Register allocation

A big difference between the Jasmin compiler and more traditional compilers lies in register allocation. While traditional languages only manipulate variables abstractly, Jasmin allows the programmer to specify where variables are stored, either in memory (stack) or in registers (reg). Moreover, the compiler does not, in general, introduce any automatic spilling (saving registers to the stack) nor any additional register assignments. This design choice introduces strong constraints during register allocation. Some exceptions to this rule are the Insert Renaming and Automated spilling passes.

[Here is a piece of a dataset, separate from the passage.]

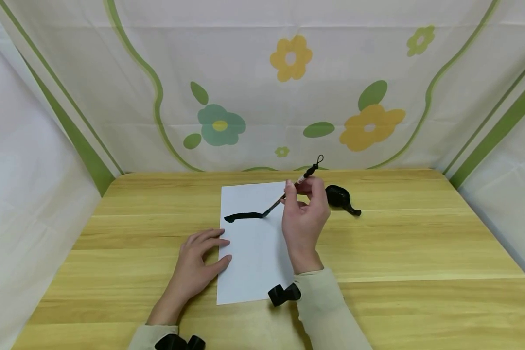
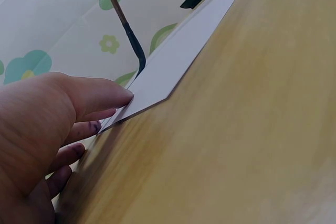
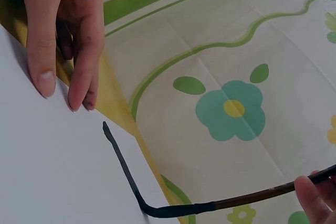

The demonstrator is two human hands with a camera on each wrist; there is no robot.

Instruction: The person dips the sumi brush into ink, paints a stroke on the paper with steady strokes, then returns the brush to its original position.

Constraints imposed by the architecture

During register allocation, the compiler must map every reg variable to a concrete hardware register. In addition, it must respect architectural constraints imposed by the instruction set. These constraints typically arise because certain assembly instructions:

  • Require specific registers, or

  • Impose equality constraints between source and destination registers.

For example:

 (of, cf2, sf, pf, zf, x) = #ADC_64(y, z, cf1);

The ADC_64 instruction forces:

  • The last argument cf1 to be the carry flag CF,

  • The first results of, cf2, sf, pf, zf to be the flags OF, CF, SF, PF, ZF,

  • An additional constraint requiring the first source operand and the destination to use the same register; hence x and y must be allocated to the same register.

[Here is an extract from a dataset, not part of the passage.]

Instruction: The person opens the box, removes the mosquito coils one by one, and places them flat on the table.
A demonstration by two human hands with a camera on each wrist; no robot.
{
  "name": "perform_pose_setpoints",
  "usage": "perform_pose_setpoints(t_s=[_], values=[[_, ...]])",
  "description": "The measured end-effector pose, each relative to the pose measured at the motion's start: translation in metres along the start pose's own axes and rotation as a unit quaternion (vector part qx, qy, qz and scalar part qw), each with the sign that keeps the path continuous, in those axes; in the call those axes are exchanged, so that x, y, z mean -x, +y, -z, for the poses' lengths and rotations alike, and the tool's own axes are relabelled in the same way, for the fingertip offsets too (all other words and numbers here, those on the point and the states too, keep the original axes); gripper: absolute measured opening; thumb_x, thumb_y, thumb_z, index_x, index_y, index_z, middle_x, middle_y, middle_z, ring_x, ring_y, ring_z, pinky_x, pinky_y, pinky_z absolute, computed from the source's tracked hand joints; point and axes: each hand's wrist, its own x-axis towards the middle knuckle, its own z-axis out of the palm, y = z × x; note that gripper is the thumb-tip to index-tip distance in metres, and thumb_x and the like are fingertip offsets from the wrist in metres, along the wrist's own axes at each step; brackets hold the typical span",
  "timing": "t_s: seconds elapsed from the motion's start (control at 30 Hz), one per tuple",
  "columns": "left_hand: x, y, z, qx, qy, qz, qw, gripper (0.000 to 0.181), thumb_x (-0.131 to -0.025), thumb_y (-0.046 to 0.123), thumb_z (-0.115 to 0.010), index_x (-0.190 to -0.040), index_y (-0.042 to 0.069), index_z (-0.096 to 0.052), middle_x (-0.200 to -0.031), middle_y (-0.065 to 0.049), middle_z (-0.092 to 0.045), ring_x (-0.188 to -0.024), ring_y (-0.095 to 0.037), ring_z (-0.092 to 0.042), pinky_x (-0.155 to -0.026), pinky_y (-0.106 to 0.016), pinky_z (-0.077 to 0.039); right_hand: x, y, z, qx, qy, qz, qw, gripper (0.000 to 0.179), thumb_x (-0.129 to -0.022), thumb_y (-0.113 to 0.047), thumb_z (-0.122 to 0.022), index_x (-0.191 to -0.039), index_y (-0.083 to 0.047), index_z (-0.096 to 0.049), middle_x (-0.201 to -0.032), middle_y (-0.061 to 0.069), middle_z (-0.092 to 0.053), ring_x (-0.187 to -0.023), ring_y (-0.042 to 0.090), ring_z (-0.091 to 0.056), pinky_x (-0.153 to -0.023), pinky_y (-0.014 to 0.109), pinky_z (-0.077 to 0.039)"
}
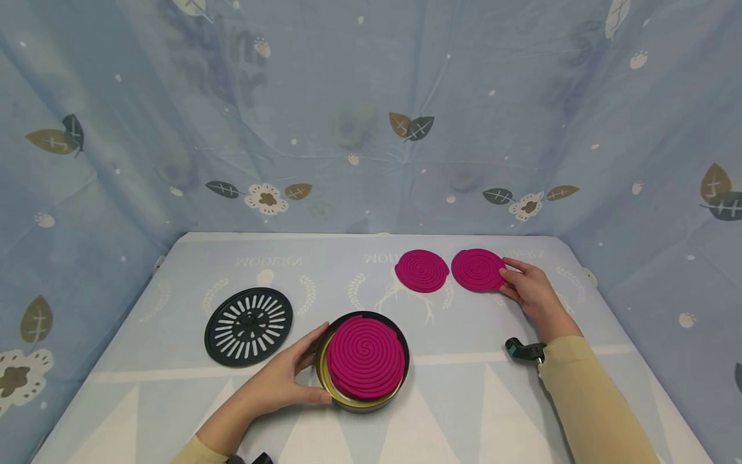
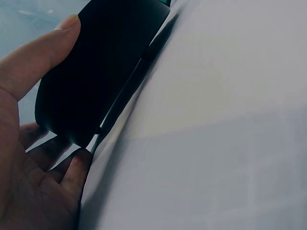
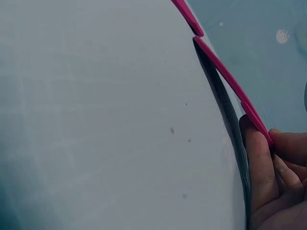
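Observation:
A round dark tin (image 1: 322, 380) with a gold-coloured inside stands near the front middle, magenta mosquito coils (image 1: 366, 356) piled in it. My left hand (image 1: 290, 374) grips the tin's left side, thumb at the front and fingers behind; the left wrist view shows the thumb and fingers around its dark wall (image 2: 100, 67). At the back right, my right hand (image 1: 530, 290) pinches the right edge of a magenta mosquito coil (image 1: 476, 270) between thumb and fingers. In the right wrist view, that coil (image 3: 230, 81) is tilted, its held edge raised off the table.
Another magenta coil (image 1: 422, 271) lies flat just left of the pinched one. A black slotted round lid (image 1: 248, 327) rests on the table left of the tin. Behind the patterned table (image 1: 452, 412) hangs a blue printed cloth (image 1: 359, 77), which also closes off both sides.

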Motion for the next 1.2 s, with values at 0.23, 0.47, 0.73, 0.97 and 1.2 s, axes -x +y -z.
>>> perform_pose_setpoints(t_s=[0.23, 0.47, 0.73, 0.97, 1.2], values=[[0.0, 0.0, 0.0, 0.001, -0.001, 0.001, 1.0, 0.119, -0.063, 0.037, -0.094, -0.158, 0.02, -0.025, -0.158, 0.007, -0.029, -0.144, -0.012, -0.028, -0.114, -0.028, -0.035, -0.006, 0.003, 0.0, 0.031, 0.004, -0.006, 0.9995, 0.061, -0.102, -0.02, -0.056, -0.155, -0.006, -0.03, -0.111, 0.003, -0.057, -0.081, 0.002, -0.063, -0.08, 0.021, -0.06], [0.0, 0.003, 0.0, 0.003, -0.001, 0.005, 1.0, 0.119, -0.062, 0.036, -0.095, -0.158, 0.02, -0.026, -0.158, 0.006, -0.029, -0.144, -0.011, -0.029, -0.113, -0.027, -0.036, -0.007, 0.005, 0.001, 0.041, -0.001, -0.005, 0.9991, 0.063, -0.102, -0.024, -0.057, -0.155, -0.006, -0.03, -0.118, 0.008, -0.055, -0.084, 0.002, -0.065, -0.082, 0.023, -0.059], [0.0, 0.005, 0.0, 0.005, 0.0, 0.004, 1.0, 0.119, -0.063, 0.034, -0.095, -0.158, 0.019, -0.026, -0.158, 0.005, -0.029, -0.143, -0.011, -0.029, -0.113, -0.027, -0.036, -0.006, 0.001, 0.0, 0.07, -0.004, -0.013, 0.9975, 0.064, -0.102, -0.027, -0.058, -0.156, -0.007, -0.029, -0.138, 0.017, -0.047, -0.089, 0.002, -0.063, -0.086, 0.024, -0.058], [0.001, 0.005, 0.0, 0.008, -0.001, 0.004, 1.0, 0.119, -0.062, 0.034, -0.095, -0.158, 0.019, -0.026, -0.158, 0.005, -0.029, -0.143, -0.011, -0.029, -0.113, -0.027, -0.036, 0.001, -0.003, 0.004, 0.095, -0.008, -0.007, 0.9954, 0.064, -0.103, -0.025, -0.055, -0.156, -0.004, -0.026, -0.148, 0.023, -0.039, -0.095, 0.003, -0.062, -0.09, 0.025, -0.057], [0.0, 0.005, 0.0, 0.004, 0.001, 0.004, 1.0, 0.119, -0.062, 0.035, -0.095, -0.158, 0.021, -0.027, -0.158, 0.007, -0.03, -0.143, -0.01, -0.028, -0.113, -0.027, -0.036, 0.004, -0.003, 0.011, 0.087, -0.017, 0.013, 0.9959, 0.067, -0.102, -0.023, -0.057, -0.156, -0.001, -0.024, -0.147, 0.027, -0.04, -0.1, 0.002, -0.061, -0.094, 0.026, -0.055]])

Due to these constraints, the following Jasmin program does not compile:

export fn fail(reg u64 y, reg u64 z) -> reg u64 {
  reg u64 x;
  x = y + z;
  x = x + y;
  return x;
}

Compilation fails with the following error:

compilation error:
register allocation: conflicting variables “y.230” and “x.237” must be merged due to:
  at "test.jazz", line 2 (2-12):
    ( _0.232,  _1.233,  _2.234,  _3.235,  _4.236, x.237) =
      #ADD_64(y.230, z.231); /*  */
  at "../test.jazz", line 3 (2-12):
    ( _5.238,  _6.239,  _7.240,  _8.241,  _9.242, x.243) =
      #ADD_64(x.237, y.230); /*  */

The first instruction enforces that x.237 and y.230 be merged into the same register. However, both variables are live during the second instruction, which creates a conflict and makes the merge impossible.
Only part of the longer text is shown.